Monday, November 21, 2011

Stolen Car

So I was with a girlfriend the other day.  She needed to pick up her stolen car that was recovered by our Hometown PD.  I was there for moral support.  It was interesting to watch her, as a victim of the crime.  We came armed with antibacterial wipes and rubber gloves, convinced that whoever perpetrated such a crime must've also left all kinds of bodily fluids and goo throughout the vehicle. CA Cop had offered his input:

"The interior will have ashes everywhere and smell like bud. Oh and an empty hard liquor bottle will be rolling around on the floor board of the back seat."

I went ahead and looked up some information online about reclaiming a stolen vehicle and ended up reading horror stories about drug needles left pointing up in the drivers seat and all sorts of awful things. *I recommend skipping this step if you ever have to go pick up a stolen vehicle*

We were greeted by the friendly woman at the front desk of the Tow Company (wolf in sheep's clothing, let me tell you, just wait til you hear what the bill was).  She went on and on about what a cute car my friend had and that it was in great shape.  We followed her out to the tow yard and there amidst crumpled and neglected vehicles was my friend's shiny sedan. It appeared out of place among its current company.  We hesitantly approached it and peered in through the windows.  The driver and passenger seats were reclined so far back that they were nearly resting on the backseat. I rolled my eyes at this observation as I pictured the freakin' thugs who may have been lounging in her vehicle. Other than that the interior looked unscathed, I mean seriously not an ash nor a bottle. Not a hair and certainly no needles.  We gloved up before we touched anything and wiped it down with the germ removers three times over for peace of mind. 

Her car had been in the tow yard for an hour and a half and had been towed less than three miles to the yard.  The bill was $300.  Yup.  I was shocked, I felt like she was victimized twice.

It was an interesting experience, one that I hope to not have to repeat.  Later that evening I was explaining to CA Cop just how clean the interior of her vehicle was when it occurred to me,

"Hey, how come Hometown PD didn't dust for fingerprints or anything? I mean clearly they didn't because there was no dust in her car."

"I never dust for prints"

"Really? Never?"

"Nope, well I guess I occasionally do a what I like to call a 'PR dusting'."

Half joking I said, "What do mean? The owner is standing right there so you sprinkle some dust around his car with no intention of lifting a print?"


"Seriously? You just sprinkle dust everywhere?"

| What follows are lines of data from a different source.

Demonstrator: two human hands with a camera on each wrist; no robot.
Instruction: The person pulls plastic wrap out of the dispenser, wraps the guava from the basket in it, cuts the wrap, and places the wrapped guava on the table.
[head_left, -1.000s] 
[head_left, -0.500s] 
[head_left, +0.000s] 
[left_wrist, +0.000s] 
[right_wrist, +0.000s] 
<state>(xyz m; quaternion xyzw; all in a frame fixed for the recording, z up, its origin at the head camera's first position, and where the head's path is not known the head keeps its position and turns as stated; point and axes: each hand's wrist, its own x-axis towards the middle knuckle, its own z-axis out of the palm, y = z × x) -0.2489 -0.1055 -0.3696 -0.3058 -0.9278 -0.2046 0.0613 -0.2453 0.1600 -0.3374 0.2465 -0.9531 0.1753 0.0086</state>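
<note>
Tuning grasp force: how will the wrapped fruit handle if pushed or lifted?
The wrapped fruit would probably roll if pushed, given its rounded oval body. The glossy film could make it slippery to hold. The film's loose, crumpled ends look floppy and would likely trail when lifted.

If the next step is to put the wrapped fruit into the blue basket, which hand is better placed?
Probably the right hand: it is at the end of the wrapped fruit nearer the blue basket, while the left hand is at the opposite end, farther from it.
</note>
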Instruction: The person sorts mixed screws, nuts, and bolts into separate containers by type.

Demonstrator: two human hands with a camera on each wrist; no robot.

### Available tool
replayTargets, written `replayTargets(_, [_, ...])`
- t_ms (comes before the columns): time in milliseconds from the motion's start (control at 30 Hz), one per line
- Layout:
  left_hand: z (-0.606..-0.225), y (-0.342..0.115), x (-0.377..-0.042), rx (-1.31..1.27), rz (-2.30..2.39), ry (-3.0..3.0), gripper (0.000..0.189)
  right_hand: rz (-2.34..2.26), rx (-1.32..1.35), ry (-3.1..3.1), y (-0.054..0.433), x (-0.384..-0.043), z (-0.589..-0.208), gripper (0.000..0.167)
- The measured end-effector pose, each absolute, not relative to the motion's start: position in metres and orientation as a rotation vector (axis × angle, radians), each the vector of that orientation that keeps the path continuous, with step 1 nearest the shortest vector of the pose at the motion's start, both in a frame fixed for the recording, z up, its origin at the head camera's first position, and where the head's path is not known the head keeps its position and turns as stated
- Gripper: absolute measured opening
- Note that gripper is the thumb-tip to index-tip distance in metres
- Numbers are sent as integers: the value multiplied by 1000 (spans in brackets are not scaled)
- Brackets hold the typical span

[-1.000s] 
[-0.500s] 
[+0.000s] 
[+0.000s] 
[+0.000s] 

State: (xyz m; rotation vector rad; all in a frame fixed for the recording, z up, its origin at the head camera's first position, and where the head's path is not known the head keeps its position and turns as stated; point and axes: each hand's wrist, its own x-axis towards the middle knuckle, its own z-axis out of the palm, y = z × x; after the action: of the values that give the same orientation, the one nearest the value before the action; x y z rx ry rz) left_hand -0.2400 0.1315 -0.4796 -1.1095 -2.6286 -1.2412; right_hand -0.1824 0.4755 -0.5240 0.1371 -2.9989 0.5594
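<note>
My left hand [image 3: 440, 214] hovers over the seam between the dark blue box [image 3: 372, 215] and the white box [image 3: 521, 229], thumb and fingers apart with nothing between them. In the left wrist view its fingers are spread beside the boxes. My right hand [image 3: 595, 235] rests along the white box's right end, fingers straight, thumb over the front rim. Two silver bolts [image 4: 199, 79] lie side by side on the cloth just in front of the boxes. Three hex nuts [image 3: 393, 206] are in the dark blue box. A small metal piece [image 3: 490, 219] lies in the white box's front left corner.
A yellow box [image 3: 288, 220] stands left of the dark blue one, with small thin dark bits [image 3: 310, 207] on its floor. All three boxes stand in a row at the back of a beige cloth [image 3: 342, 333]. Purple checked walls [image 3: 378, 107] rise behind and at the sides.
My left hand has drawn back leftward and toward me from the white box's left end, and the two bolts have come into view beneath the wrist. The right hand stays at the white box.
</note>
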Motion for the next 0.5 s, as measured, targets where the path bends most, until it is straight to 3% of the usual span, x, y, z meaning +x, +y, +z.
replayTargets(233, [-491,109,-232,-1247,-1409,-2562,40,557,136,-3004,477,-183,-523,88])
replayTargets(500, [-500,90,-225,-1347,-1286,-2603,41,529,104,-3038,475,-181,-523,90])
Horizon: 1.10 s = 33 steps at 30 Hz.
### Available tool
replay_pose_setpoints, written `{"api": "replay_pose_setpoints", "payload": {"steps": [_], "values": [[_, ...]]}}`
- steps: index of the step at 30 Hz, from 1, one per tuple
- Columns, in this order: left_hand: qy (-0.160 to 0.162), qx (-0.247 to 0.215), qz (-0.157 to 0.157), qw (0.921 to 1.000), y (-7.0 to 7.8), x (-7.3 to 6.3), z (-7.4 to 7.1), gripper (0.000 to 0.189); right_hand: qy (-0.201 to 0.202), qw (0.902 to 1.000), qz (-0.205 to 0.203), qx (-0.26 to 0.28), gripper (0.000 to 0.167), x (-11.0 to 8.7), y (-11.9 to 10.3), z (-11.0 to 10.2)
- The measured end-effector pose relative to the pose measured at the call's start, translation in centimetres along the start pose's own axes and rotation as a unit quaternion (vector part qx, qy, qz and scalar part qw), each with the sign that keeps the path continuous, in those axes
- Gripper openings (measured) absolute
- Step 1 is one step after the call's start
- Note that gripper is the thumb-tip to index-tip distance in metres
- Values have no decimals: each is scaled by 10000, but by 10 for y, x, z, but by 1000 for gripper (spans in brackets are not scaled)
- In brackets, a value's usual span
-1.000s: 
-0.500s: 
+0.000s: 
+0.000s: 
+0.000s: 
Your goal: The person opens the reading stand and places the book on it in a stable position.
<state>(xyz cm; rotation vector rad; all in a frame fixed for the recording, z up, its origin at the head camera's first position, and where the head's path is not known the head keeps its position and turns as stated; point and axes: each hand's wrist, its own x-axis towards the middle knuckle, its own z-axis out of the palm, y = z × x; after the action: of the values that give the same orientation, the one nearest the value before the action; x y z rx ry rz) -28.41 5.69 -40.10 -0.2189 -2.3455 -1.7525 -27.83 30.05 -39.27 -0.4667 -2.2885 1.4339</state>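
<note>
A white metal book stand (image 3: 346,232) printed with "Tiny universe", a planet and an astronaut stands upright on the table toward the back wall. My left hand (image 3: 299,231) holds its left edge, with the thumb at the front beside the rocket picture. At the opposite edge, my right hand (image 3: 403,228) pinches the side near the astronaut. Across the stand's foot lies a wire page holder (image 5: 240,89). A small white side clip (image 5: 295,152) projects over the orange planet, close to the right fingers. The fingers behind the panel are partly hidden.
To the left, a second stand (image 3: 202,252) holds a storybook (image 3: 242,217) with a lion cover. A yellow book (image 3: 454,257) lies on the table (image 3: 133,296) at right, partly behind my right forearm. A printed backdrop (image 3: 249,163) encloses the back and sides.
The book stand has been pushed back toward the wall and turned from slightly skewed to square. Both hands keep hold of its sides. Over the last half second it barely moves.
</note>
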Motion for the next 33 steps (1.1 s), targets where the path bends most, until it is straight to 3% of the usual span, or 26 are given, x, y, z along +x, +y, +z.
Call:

I sat there and pictured this. Him sprinkling dust everywhere, the poor victim hoping the dirt bag will be brought to justice. But its just not a priority in Baytown or in Hometown. CA Cop says there are hundreds of fingerprints in and around cars and its just not practical to collect the prints.

So what's your experience with stolen vehicles? Is this typical where you live/work? Were you shocked by that tow fee?


  1. Our DA says that even if we find prints in a car, it doesn't prove that person stole the car, it just proves he touched the car, so we don't print stolens.

  2. I don't print anything unless I can see a print and it inside. Because outside, anyone is allowed to touch.

    Our DA's wont file a theft case even with video these days. Its silly!

  3. DA's are so over worked that they will rarely take anything that isn't a slam dunk case. Only if the case has a real political slant or you have an exceptional DA who is willing to try cases that aren't gimmies. At my old agency, we still dusted stolens, but we did not even respond to vehicle burglaries, so those weren't getting dusted. Lots of other things too. Money is tight and resources slim. And you wait, I betcha see a "reduction in crime stats" being touted, when in reality, we are not going to take the reports anymore, so that is what really lowers the stats. - Officer

  4. RD- CA Cop said the same thing that the prints don't really prove anything anyway. Perhaps I should lay off "Law and Order" or "CSI"?

    Mr Police Man- It doesn't seem like our DAs file much of anything. I'm blown away at how many of these guys just walk away unless its something major. CA Cop is in a high crime part of the county and so there are lots of "high priority" cases. No time for the small stuff. Can't help but wonder if the small stuff were handled would there ultimately be less big stuff?

    Officer- With all the lay offs in our area I fully expect the "reduction in crime stats" as well. I mean agencies are significantly downsized. Working with skeleton crews. How could there not be with fewer officers making arrests, etc?